This package provides windowed-versions of commonly-used mathematical and statistical functions.
Install the latest release from CRAN with:
install.packages("RcppRoll")
Or, install the development version with:
install_github("kevinushey/RcppRoll")
When compiled with OpenMP support, RcppRoll parallelizes its rolling
computations across threads. Results do not depend on the number of
threads used. By default, the thread count is chosen by the OpenMP
runtime (typically controllable through the OMP_NUM_THREADS
environment variable); pin it with
options(RcppRoll.threads = <n>), or set it to 1 to
disable parallelism. Check what your installation supports with:
RcppRoll::roll_threads()
which reports the number of threads to be used, or NA if
the package was compiled without OpenMP support. The package reports
this on attach as well; use options(RcppRoll.quiet = TRUE)
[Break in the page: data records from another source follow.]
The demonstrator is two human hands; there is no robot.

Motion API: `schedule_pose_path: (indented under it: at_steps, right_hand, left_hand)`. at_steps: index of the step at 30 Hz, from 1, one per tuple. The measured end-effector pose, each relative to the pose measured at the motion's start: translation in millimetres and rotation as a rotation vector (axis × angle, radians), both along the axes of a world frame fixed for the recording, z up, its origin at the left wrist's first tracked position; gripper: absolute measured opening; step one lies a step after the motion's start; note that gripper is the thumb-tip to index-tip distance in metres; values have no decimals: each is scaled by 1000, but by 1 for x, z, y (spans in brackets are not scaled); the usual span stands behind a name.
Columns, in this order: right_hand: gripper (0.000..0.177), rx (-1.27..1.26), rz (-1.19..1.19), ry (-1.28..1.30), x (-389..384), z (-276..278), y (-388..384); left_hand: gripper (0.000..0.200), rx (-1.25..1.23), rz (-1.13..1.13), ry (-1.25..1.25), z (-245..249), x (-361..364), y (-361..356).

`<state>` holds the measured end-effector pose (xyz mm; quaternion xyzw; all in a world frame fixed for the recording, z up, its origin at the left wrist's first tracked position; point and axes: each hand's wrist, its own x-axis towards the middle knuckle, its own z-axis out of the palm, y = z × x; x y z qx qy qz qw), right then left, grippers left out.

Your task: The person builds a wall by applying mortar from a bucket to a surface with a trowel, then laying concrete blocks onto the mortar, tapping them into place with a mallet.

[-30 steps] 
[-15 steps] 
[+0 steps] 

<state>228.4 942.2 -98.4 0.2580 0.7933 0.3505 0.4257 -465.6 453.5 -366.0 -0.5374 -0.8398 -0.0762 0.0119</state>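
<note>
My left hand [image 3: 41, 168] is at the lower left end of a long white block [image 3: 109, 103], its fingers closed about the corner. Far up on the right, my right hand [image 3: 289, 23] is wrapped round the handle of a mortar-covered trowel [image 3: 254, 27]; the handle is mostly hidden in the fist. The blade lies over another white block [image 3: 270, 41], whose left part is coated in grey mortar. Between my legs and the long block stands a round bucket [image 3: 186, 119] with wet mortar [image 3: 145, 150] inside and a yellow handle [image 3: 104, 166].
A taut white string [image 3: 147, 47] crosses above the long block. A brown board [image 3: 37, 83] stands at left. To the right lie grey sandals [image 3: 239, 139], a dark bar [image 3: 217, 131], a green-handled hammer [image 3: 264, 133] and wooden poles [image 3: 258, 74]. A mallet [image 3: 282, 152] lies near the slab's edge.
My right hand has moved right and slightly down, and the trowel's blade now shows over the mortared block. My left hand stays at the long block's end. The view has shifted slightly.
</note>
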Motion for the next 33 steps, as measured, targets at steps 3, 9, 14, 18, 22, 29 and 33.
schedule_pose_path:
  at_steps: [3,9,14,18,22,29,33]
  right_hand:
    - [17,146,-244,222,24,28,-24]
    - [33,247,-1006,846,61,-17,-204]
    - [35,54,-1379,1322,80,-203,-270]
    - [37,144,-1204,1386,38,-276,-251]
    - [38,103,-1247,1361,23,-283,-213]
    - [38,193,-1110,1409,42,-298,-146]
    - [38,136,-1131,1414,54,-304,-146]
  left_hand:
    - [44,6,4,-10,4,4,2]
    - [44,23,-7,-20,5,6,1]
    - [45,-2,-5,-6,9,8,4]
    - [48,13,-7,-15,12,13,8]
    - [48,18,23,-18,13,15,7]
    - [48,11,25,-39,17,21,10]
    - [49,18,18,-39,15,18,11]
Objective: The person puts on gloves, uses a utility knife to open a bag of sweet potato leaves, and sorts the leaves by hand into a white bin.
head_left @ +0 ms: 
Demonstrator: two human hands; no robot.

to suppress the startup message.
The toolchains normally used on Linux and Windows support OpenMP out of the box, so installations from sources just work. Apple’s macOS toolchain ships without OpenMP support; the R project documents how to enable it at https://mac.r-project.org/openmp/, which provides OpenMP runtimes matching Apple’s compilers and recommends adding
CPPFLAGS += -Xclang -fopenmp
LDFLAGS += -lomp
to ~/.R/Makevars. Alternatively, with Homebrew’s OpenMP
runtime (brew install libomp), add the following line to
~/.R/Makevars instead:
SHLIB_OPENMP_CXXFLAGS = -Xclang -fopenmp -I/opt/homebrew/opt/libomp/include -L/opt/homebrew/opt/libomp/lib -lomp
Either way, reinstall the package from sources afterwards, and
confirm the result with roll_threads().